Клеопатра быстро опустилась на сиденье перед туалетным столом и так долго рассматривала себя в зеркале, точно впервые видела свое лицо и густые светло-рыжие волосы. Потом, обращаясь наполовину к Зое, наполовину к любимой субретке из Афин, стоявшей позади нее с другими прислужницами, она сказала:
– Мы сделали большую глупость, выкрасив мои волосы в светлый цвет, теперь придется их так оставить. Публий Сципион, ничего не подозревающий о нашем искусстве, нашел этот цвет волос очень красивым и очень редким, и ему ни к чему знать истину. Египетскую прическу с головой грифона, которая больше всего нравится царю, Лисий и римлянин находят варварской, да и всякий так ее назовет, кроме египтян. Но сегодня вечером мы между своими, потому я надену золотой венок из колосьев с гроздьями из сапфиров. Как ты думаешь, Зоя, к нему пошла бы прозрачная бомбиксовая ткань, что вчера прислали из Коса? Но я не могу ее надеть, потому что она слишком легка и прозрачна, а мне теперь недостает необходимой полноты. Опять видны жилы на моей шее, локоть сделался худой и острый, и вообще я очень похудела. Все это происходит от вечной досады, возбуждения, забот! Как я вчера должна была спорить в совете! Мой супруг всегда уступает, во всем соглашается, каждому хочет оказать услугу, а когда нужно отказать, приходится выступать мне. Хотя я делаю это неохотно, но все-таки я всегда должна этим возбуждать злобу и разочарование, и тем даю повод считать себя бессердечной и холодной. Зато моему мужу я предоставляю сомнительную славу считаться самым мягким и самым ласковым между всеми мужчинами и правителями на свете. Мой сын, конечно, своеволен, и это приводит к разным ненужным выходкам, но все-таки это лучше, чем если бы Филопатр бросался всем на шею. Воспитать мальчика надо так, чтобы он умел говорить «нет». Сама я часто говорю «да» там, где не следует, но ведь я женщина, а женщине больше идет уступать, чем сопротивляться. А самое важное для нас – красота. Остановимся на этих светло-голубых одеждах и накинем сверху сеть из золотых нитей и сапфиров по узлам, эго хорошо пойдет к моему головному убору. Осторожнее с гребнем, Таиса, мне больно!
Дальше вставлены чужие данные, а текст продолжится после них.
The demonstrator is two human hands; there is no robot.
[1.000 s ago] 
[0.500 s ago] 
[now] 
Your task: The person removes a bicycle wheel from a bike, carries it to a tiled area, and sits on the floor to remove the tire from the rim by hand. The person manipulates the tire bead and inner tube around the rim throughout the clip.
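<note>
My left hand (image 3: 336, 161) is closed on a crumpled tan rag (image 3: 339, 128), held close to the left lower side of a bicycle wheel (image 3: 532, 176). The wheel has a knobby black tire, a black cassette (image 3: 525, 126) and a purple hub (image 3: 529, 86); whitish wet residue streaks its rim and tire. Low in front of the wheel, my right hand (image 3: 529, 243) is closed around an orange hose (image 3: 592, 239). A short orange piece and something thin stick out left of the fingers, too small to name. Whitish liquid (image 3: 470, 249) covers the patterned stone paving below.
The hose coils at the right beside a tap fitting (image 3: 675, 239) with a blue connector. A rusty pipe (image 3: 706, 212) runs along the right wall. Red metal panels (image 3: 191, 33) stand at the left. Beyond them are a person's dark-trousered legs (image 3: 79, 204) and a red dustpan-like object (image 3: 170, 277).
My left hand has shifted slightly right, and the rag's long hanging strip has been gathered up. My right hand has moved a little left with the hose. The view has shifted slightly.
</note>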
Больше я не могу болтать. Зоя, подай мне свиток. Мне надо немного сосредоточиться, раньше, чем я сойду вниз и буду беседовать за ужином с мужчинами. Когда посещаешь область смерти и Сераписа, вспоминаешь о бессмертии нашей души и о нашей участи за гробом, тогда особенно охотно перечитываешь то, что сказал любимый мой мыслитель о близких нам вещах. Прочти, Зоя.